# Stellenausschreibung Norddeutschland



## Ingo dV (24 November 2006)

Unser Kernprodukt sind Anlagenkomponente für die Betonindustrie. 
Für die daraus resultierenden Aufgaben suchen wir einen kreativen,fachlich versierten

*Service - Ingenieur / Inbetriebnehmer (m/w)*

Ihre Aufgaben:
• Inbetriebnahme unserer Anlagen im In- und Ausland
• Anlagenumbauten mit den nötigen Programmanpassungen vor Ort
• Schulung und Einweisung des Bedienpersonals
• Schnittstelle zwischen Kunden und Vertrieb
• Entwicklung eigener Programme in Simatic Step5, Step7 und HMI Systeme

Ihre Qualifikation:
• Dipl.-Ing. oder Techniker der Elektro- oder Automatisierungstechnik oder eine vergleichbare Ausbildung als Anlagenelektroniker oder Serviceingenieur
• Fundierte Kenntnisse in der Automatisierungstechnik, Step 7, Step 5 sowie Pro Tool und WinCC Flexible
• Grundkenntnisse in Mechatronik und Antriebstechnik
• Kenntnisse in dezentraler Peripherie und Bussystemen insbesondere Profibus DP und Ethernet bzw. Profinet
• Kenntnisse in der Robotik währen von Vorteil
• Gute Kenntnisse in MS-Office Produkten
• Engagiertes und sicheres Auftreten
• Sehr gute Englisch- und Deutschkenntnisse
• Eigeninitiative, Lernbereitschaft, Teamfähigkeit und Zuverlässigkeit
• Führerschein Klasse 3 bzw. B
• Reisebereitschaft

Unser Angebot:
• Interessantes und vielseitiges Arbeitsgebiet
• Flache Hierarchien und großer Entscheidungsspielraum
• Modernste Hard- und Softwarekomponenten
• Zukunftssicherer Arbeitsplatz in einem motivierten, jungen Team
• Leistungsgerechte Vergütung

FRIMA Friesische Maschinenbau GmbH & Co.KG
Stedinger Str. 12
D-26723 Emden

http://www.frima-emden.de


----------



## Unregistrierter gast (24 November 2006)

Ingo dV schrieb:


> FRIMA Friesische Maschinenbau GmbH & Co.KG
> Stedinger Str. 12
> D-26723 Emden
> 
> http://www.frima-emden.de



Seit Ihr die ehem. OMAG ?


----------



## Ingo dV (24 November 2006)

Für weitere Fragen stehe ich per eMail oder Telefon zur Verfügung.
Die Kontaktinformationen entnehmen Sie bitte unserer Homepage.

MfG
Ingo de Vries


----------



## Seppl (24 November 2006)

Unregistrierter gast schrieb:


> Seit Ihr die ehem. OMAG ?


 
Diese Frage hat er ignoriert. Haben die Angst, dass noch jemand alte Rechungen eintreiben will bevor sie in Kürze verjähren?

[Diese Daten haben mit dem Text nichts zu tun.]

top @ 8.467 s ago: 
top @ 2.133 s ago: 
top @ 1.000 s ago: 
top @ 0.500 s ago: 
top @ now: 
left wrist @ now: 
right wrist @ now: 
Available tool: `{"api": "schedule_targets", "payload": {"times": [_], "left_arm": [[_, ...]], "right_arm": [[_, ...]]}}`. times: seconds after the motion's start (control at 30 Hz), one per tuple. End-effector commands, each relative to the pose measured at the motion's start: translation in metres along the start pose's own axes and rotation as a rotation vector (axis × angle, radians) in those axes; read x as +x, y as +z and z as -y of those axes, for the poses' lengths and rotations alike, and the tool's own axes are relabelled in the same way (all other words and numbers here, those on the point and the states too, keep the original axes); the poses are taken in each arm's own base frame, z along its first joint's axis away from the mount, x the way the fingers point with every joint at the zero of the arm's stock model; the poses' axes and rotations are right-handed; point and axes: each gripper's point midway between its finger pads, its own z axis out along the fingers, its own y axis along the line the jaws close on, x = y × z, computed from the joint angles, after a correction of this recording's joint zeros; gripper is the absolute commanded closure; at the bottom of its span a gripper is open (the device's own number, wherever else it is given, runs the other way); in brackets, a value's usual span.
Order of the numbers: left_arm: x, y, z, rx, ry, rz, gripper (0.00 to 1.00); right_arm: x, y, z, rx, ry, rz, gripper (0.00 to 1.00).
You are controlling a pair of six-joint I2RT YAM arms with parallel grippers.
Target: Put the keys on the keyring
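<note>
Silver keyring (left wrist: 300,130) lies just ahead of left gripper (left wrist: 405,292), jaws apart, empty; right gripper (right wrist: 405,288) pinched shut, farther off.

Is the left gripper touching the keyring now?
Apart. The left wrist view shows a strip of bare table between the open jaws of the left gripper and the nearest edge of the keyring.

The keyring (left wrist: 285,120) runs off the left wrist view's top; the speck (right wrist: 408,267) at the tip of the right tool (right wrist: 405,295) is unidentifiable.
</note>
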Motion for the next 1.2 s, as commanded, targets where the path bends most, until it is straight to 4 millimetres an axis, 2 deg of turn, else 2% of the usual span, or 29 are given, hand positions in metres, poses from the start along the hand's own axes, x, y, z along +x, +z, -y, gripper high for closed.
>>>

http://www.ostfriesische-nachrichten.de/neu/index_volltext.asp?ID=9859


----------



## Ingo dV (24 November 2006)

Normalerweise ist es nicht meine Art auf unseriöse Beträge zu antworten.
Wenn man schon im Internet forscht, dann bitte richtig!

Die OMAG wurde von der Fa. Besser (US Unternehmen ) gekauft.

http://www.bwi-web.de/inhalt/vorschau.php?check=1&art=2708&zur=0304


----------



## Maxl (24 November 2006)

Ingo dV schrieb:


> Normalerweise ist es nicht meine Art auf unseriöse Beträge zu antworten.
> Wenn man schon im Internet forscht, dann bitte richtig!
> 
> Die OMAG wurde von der Fa. Besser (US Unternehmen ) gekauft.
> ...


Ein einfaches NEIN hätte auch genügt, aber danke für die Info.


----------



## HDD (24 November 2006)

Hi,
Frima war und ist schon für das Unternehmen in dem ich beschäftigt bin tätig gewesen, kann nur sagen die sind seriös und machen eine vernünftige Arbeit.

HDD


----------



## plc_tippser (25 November 2006)

> seriös


 
siehste, da haben wir´s, immer das gleiche.

pt


----------